Good eyesight and visual perception are fundamental for safe driving. It’s estimated that 23% of drivers across the world have uncorrected vision and need to wear glasses to improve their visual capacity while driving. Any visual impairment will affect the ability of a driver to see road signs clearly (close and at distance), react to other road users quickly, and anticipate certain driving maneuvers. In fact more than 90% of decisions made behind the wheel depend on good vision.
People with visual impairment often compensate for their difficulty, for example by avoiding crowded rush hour conditions/driving in the dark or adjusting driving speed. Slower driving still cannot compensate for reduced ability to recognize road signs, hazards and pedestrians.
Studies have investigated the risk factors for crash involvement.
A 2008 report into road accidents in Italy found that 59% of accidents could be linked to causes associated with poor sight – such as failure to use corrective lenses or glare-related reasons.
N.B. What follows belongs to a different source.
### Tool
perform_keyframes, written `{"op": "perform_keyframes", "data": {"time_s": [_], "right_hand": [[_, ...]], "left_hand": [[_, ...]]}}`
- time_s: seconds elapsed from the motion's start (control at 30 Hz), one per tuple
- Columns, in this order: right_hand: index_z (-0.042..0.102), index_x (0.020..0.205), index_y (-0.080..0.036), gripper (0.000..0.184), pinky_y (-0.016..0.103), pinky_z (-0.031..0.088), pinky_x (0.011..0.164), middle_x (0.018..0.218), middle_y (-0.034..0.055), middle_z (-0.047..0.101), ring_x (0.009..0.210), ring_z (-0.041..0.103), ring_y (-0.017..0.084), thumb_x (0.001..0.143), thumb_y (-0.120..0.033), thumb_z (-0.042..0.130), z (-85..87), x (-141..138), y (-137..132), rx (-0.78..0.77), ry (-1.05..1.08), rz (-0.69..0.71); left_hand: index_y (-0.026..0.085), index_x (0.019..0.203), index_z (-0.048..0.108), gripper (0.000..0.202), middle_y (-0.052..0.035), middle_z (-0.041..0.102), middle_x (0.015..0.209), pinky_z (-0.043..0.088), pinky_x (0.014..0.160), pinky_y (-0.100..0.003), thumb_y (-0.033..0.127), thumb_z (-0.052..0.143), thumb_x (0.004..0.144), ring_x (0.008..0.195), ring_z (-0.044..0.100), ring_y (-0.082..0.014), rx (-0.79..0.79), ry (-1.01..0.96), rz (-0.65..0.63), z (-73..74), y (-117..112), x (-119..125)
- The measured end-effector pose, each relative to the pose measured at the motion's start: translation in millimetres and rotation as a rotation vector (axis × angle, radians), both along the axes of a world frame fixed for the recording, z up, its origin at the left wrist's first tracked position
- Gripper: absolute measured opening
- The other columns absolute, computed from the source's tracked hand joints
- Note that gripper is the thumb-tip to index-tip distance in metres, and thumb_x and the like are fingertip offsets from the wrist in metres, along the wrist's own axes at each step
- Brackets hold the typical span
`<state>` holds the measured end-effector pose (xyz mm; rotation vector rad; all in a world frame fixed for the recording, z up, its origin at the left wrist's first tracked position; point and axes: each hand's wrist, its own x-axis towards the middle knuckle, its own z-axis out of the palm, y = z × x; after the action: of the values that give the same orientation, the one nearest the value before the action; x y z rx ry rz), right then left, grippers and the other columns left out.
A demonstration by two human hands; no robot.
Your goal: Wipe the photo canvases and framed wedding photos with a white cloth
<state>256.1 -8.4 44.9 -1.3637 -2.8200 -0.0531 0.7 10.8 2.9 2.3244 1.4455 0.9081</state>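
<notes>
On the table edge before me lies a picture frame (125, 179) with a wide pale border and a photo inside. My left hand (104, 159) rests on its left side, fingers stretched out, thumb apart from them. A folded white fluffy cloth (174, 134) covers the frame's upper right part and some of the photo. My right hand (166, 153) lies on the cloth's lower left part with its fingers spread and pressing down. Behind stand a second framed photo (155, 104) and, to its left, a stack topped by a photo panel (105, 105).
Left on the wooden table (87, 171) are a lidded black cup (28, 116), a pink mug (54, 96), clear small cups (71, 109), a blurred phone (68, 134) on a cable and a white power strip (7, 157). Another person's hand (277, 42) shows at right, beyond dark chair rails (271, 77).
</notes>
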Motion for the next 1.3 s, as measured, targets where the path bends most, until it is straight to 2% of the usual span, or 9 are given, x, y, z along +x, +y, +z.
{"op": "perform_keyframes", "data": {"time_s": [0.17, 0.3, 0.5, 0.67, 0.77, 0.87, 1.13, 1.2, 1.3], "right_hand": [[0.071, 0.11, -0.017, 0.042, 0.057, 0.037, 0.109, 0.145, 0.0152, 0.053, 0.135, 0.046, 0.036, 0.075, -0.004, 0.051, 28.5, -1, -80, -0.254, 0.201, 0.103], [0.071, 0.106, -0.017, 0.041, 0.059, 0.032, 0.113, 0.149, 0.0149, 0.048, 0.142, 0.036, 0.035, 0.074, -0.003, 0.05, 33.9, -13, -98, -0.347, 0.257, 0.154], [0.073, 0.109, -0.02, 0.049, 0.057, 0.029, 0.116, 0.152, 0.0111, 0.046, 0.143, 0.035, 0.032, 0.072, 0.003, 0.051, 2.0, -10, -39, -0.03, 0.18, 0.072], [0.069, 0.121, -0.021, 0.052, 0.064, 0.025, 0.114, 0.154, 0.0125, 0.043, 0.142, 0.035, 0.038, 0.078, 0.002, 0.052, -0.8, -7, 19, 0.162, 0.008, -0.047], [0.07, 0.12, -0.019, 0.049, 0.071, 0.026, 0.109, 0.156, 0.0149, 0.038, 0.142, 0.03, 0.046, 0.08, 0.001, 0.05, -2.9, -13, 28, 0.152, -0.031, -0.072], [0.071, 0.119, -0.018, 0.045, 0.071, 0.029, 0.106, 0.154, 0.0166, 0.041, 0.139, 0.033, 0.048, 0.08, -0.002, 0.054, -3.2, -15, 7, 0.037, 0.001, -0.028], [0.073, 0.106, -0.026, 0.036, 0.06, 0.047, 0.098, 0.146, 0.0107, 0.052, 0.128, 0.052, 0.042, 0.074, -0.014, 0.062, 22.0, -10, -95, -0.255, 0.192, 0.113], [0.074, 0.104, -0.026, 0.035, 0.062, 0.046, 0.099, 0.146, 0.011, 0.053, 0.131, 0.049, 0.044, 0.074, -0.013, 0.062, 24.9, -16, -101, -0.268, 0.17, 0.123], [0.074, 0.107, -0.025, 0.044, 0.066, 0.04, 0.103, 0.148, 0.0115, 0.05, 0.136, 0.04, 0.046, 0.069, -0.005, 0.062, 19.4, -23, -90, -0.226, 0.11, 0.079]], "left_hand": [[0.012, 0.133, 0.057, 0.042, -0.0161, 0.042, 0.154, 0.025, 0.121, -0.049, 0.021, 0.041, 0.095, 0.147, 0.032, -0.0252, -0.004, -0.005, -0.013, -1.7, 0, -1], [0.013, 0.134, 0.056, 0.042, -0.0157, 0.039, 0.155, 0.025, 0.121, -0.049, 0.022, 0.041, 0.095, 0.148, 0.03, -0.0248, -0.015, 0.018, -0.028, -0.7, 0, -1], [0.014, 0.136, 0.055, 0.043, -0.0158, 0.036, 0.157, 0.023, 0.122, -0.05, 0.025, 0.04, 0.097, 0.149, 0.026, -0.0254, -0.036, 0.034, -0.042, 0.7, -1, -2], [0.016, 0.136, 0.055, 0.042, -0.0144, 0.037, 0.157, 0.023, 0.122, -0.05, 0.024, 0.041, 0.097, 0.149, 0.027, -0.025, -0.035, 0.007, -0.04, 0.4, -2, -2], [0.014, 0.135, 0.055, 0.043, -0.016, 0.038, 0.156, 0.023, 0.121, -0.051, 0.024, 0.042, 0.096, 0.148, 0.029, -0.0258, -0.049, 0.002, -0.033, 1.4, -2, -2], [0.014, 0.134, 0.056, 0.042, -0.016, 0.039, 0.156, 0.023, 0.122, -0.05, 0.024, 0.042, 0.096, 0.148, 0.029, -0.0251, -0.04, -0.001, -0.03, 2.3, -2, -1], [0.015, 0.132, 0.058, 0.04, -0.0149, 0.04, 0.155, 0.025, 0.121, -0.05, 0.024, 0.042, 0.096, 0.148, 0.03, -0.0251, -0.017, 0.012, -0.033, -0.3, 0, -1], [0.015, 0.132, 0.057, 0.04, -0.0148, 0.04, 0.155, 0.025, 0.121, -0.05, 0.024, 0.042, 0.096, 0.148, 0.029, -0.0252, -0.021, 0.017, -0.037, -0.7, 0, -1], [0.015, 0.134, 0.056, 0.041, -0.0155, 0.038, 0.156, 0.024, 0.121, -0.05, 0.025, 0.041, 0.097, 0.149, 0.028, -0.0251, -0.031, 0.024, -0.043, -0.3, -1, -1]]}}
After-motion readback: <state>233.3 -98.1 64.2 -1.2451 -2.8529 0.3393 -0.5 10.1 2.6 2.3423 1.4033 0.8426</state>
A European analysis of health-related risk factors in road accidents, found that risk of car crash increases by 9% with visual impairment and is higher for drivers whose visual function worsens as they get older. Also in 2012, approximately 2,048 drivers in the UK were involved in a road crash due to poor vision causing 2,874 casualties. These road accidents cost the UK an estimated £33 million a year. One can only imagine the cost, road accidents impede on Nigeria every year due to poor vision.
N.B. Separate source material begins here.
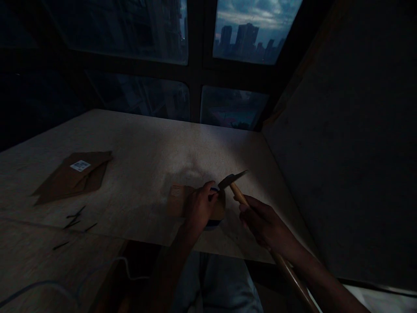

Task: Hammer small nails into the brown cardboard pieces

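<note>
My right hand (263, 221) is wrapped round the wooden handle of a hammer (239, 193). Its dark metal head is raised just right of my left fingertips. My left hand (199, 204) is closed in a pinch over a small wooden board (177, 201); whatever is between its thumb and finger is too dark and small to make out. The board lies flat on the table, its right part across a round object with a blue edge (213, 223), mostly hidden by the board and my hand.
Several thin dark pieces like nails (74, 217) lie scattered on the table (140, 174) at left. Behind them are flat brown cardboard pieces (86, 174) with a white label. A pale cable (124, 261) runs at lower left. A wall (342, 152) borders the right, windows the back.
</note>
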`<state>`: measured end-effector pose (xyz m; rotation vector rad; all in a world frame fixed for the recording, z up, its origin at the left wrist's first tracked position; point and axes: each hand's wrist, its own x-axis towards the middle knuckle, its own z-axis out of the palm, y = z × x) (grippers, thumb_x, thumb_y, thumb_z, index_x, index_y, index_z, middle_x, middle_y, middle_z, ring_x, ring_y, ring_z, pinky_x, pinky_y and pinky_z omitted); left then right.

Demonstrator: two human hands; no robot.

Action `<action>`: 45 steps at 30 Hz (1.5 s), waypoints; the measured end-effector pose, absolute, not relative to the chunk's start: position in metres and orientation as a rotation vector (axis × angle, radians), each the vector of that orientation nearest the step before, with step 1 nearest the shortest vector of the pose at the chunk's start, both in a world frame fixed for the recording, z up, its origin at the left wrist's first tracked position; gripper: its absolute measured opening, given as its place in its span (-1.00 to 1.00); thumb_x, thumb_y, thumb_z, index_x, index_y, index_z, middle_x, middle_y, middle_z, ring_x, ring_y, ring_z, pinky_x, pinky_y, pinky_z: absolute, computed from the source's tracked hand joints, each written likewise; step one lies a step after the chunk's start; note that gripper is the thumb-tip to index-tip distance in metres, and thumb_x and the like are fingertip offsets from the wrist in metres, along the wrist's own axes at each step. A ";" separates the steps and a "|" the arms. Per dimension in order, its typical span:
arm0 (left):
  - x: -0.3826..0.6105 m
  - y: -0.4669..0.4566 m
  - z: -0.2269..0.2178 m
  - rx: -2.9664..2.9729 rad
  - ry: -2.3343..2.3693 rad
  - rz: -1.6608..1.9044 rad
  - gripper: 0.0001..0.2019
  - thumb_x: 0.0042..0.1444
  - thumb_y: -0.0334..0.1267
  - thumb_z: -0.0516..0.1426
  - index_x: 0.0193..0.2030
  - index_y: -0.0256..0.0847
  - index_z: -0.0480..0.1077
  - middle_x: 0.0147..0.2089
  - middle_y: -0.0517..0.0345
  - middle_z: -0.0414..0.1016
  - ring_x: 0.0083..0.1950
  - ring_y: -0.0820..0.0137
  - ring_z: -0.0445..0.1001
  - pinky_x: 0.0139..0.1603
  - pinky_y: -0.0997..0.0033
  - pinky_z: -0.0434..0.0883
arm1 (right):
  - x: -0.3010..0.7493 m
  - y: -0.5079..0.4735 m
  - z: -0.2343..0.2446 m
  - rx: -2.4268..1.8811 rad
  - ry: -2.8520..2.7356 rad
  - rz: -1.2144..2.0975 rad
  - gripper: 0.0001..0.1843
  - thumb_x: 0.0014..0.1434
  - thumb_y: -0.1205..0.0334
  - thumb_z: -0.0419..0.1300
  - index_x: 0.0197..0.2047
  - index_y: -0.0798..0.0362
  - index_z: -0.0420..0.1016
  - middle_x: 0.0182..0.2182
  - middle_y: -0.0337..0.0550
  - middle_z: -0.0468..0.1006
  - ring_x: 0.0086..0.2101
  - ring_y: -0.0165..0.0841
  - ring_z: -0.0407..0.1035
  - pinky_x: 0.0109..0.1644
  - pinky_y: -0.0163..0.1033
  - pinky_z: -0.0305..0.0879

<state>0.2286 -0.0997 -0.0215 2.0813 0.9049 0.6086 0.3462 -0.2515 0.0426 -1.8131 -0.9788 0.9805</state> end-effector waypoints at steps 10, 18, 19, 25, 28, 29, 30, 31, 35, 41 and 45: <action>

Currently, there is poor awareness of vision standards among Nigerian drivers, as well as the role of eyesight and visual perception in road safety or driving. It is easy to see how these pose an issue to those who use vehicles throughout the day. Looking at the figures we have received from developed countries regarding poor vision and driving, one can imagine the personal and socio-economic impact of poor vision arising from road accidents in Nigeria. This calls for more roles for optometrists, and also more regulations to be put in place in regards to road safety and the visually impaired.
Greater public awareness of the importance of visual health is critical, as is mass screening to identify problems that can be corrected. Most visual impairments can be treated with cost-effective services, for example with corrective eye glasses, to reduce the personal, social and economic burden of vision loss.
Partnering With the Nigerian Optometric Association
FRSC is known for issuing and implementing guidelines under its enabling laws on safety of Nigerian drivers and pedestrians on the roads and creating a system to protect
them. We believe that such services can be harnessed by NOA in ensuring that it contributes its quota in the development of Nigeria’s economy and in safeguarding lives and carnage on our roads.
NOA is committed to improving road safety and raising awareness of the dangers of driving with poor eyesight. We believe regular eye test will lead to a healthier nation and safer roads.
We can work together in many ways–in detecting drivers with vision challenges, making access to eye care easier and cheaper for them, carrying out annual audit on impact of poor vision to our country, creating eye health awareness campaign with emphasis on the road safety benefits, getting government and legislators pay more attention on vision and driving, etc. It is in this respect and other areas not mentioned that we express our interest in forming a partnership with the FRSC.
Thank you once more for your warm reception.